Caramon haalde een keer diep adem en deed wat hem werd opgedragen. Hij was een beetje op krachten gekomen en kon nu zonder de hulp van zijn broer lopen. Zonder acht te slaan op de draconen — die één blik op hen wierpen en vervolgens verder renden — liepen de twee broers de gang in. Hier waren de muren nog aan het veranderen, trilde het plafond en beefde de grond. Achter zich hoorden ze het bloedstollende geschreeuw van gevangenen die vochten voor hun vrijheid.

‘In elk geval wordt die deur door niemand bewaakt,’ zei Raistlin wijzend.

‘Hoe bedoel je?’ vroeg Caramon. Hij bleef staan en keek zijn broer geschrokken aan.

‘Hij is beveiligd,’ fluisterde Raistlin. ‘Weet je nog, in de droom?’

Lijkbleek rende Caramon op de deur af. Hoofdschuddend liep Raistlin langzaam achter hem aan. Toen hij de hoek omkwam, zag hij zijn broer op zijn knieën zitten, naast twee roerloze lichamen.

‘Tika!’ kreunde Caramon. Hij streek de rode krullen uit haar bleke gezicht en zocht in haar hals naar een hartslag. Dankbaar sloot hij even zijn ogen. Toen reikte hij naar de kender. ‘En Tas... Nee!’

Zodra hij zijn naam hoorde, opende de kender langzaam zijn ogen, alsof zijn oogleden eigenlijk te zwaar waren om op te tillen.

‘Caramon...’ zei Tas op gebroken fluistertoon. ‘Het spijt me...’

‘Tas!’ Teder nam Caramon het kleine, koortsige lijfje in zijn grote armen. Hij hield de kender dicht tegen zich aan en wiegde hem zachtjes. ‘Sst, Tas, niets zeggen.’

De kender schokte krampachtig. Diepbedroefd keek Caramon om zich heen, en hij zag Tasselhofs buidels op de grond liggen. Zijn spullen lagen eromheen als speelgoed in een kinderkamer. Tranen welden op in Caramons ogen.

‘Ik wilde haar redden...’ fluisterde Tas, huiverend van de pijn. ‘Maar dat kon ik niet...’

‘Je hebt haar wel degelijk gered, Tas,’ zei Caramon verstikt. ‘Ze is niet dood. Alleen maar gewond. Het komt wel goed met haar.’

‘Echt?’ Er verscheen een iets kalmer licht in Tas’ koortsige ogen, maar dat doofde al snel. ‘Ik... ik ben bang dat het met mij niet goed komt, Caramon. Maar... maar dat geeft niet. Echt niet. Ik... ik ga naar Flint toe. Hij wacht op me. Hij hoort daar niet in z’n eentje te zijn. Ik snap niet... dat hij zonder mij is weggegaan...’

‘Wat is er met hem?’ vroeg Caramon aan zijn broer, die zich snel over de onverstaanbaar ijlende kender heen boog.

‘Gif,’ zei Raistlin met een blik op het gouden naaldje, dat glansde in het licht van de toortsen.

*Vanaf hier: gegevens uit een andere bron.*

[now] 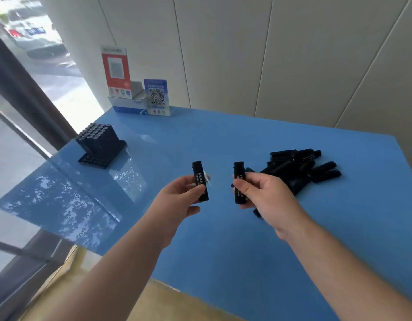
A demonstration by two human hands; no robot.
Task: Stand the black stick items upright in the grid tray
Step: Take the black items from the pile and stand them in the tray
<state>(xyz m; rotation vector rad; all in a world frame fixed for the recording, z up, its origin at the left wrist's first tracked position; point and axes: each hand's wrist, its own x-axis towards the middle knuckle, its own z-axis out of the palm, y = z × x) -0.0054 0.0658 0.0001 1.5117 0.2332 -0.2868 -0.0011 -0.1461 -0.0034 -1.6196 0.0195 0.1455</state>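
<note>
While both hands hover above it, the blue table (223, 239) fills most of the view, its glossy left part mirroring the window (26, 72) at 10 o'clock. White wall panels (270, 54) close the far side from 12 to 2 o'clock. At 11 o'clock, against the wall, a white-and-blue carton (126, 104) holds a red-and-white sign (116, 70), with a blue QR-code stand (157, 97) just in front of it. Nearer, at 10 o'clock on the table, sits the black grid tray (103, 156); its far rows are packed with upright sticks (96, 137) while the near rows show open cells. Nothing lies between the tray and the hands. At 2 o'clock a loose heap of black sticks (300, 169) lies flat on the table, partly hidden behind the right hand (263, 193). That hand's thumb and curled fingers pinch one black stick (239, 181), held upright, lettering facing the camera; another dark stick end peeks out beneath the palm. The left hand (177, 200) likewise pinches a second stick (200, 180), upright with a slight tilt, well apart from the tray.
</note>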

Zachtjes duwde hij tegen de deur. Het slot klikte en de deur zwaaide een klein stukje open.

Buiten hoorden ze het geschreeuw en gegil van de soldaten en slaven van Neraka die wegvluchtten bij de afbrokkelende tempel. In de lucht klonk het gebrul van draken. De Drakenheren streden onderling om de heerschappij over deze nieuwe wereld. Aandachtig luisterend glimlachte Raistlin bij zichzelf.

Zijn gedachten werden verstoord toen iemand een hand op zijn arm legde.

‘Kun je iets voor hem doen?’ vroeg Caramon dwingend.

Raistlin wierp een snelle blik op de stervende kender. ‘Hij is erg ver heen,’ zei de magiër kil. ‘Het zal me kracht kosten en we zijn nog niet veilig.’

‘Maar kun je hem redden?’ drong Caramon aan. ‘Ben je daar machtig genoeg voor?’

‘Natuurlijk,’ antwoordde Raistlin schouderophalend.

Tika kreunde en ging met haar handen tegen haar pijnlijke hoofd rechtop zitten. ‘Caramon,’ riep ze dolgelukkig. Toen viel haar blik op Tas. ‘O nee...’ fluisterde ze. Haar pijn was vergeten toen ze haar met bloed besmeurde hand op het voorhoofd van de kender legde. Tas’ ogen vlogen open toen ze hem aanraakte, maar hij herkende haar niet. Hij gilde het uit van de pijn.

Boven zijn kreten uit hoorden ze het gekras van rennende voeten met klauwen in de gang.

Raistlin keek naar zijn broer, die Tas in zijn grote, maar o zo tedere armen hield.

Zo hield hij mij ook altijd vast, dacht Raistlin. Zijn blik ging naar de kender. Levendige herinneringen aan hun jonge jaren, aan zorgeloze avonturen met Flint... die nu dood was. Sturm, ook dood. Dagen vol warme zonneschijn, groene knoppen aan de vallènbomen van Soelaas... Avonden in de Herberg van het Laatste Huis... maar nu was de herberg zwartgeblakerd en half ingestort en waren de vallènbomen verbrand, vernietigd.

‘Dit is de laatste schuld die ik moet vereffenen,’ zei Raistlin. Zonder acht te slaan op Caramons dankbare gezicht zei hij: ‘Leg hem neer. Jij moet de draconen op afstand houden. Voor deze spreuk heb ik al mijn concentratie nodig. Zorg ervoor dat ze me niet storen.’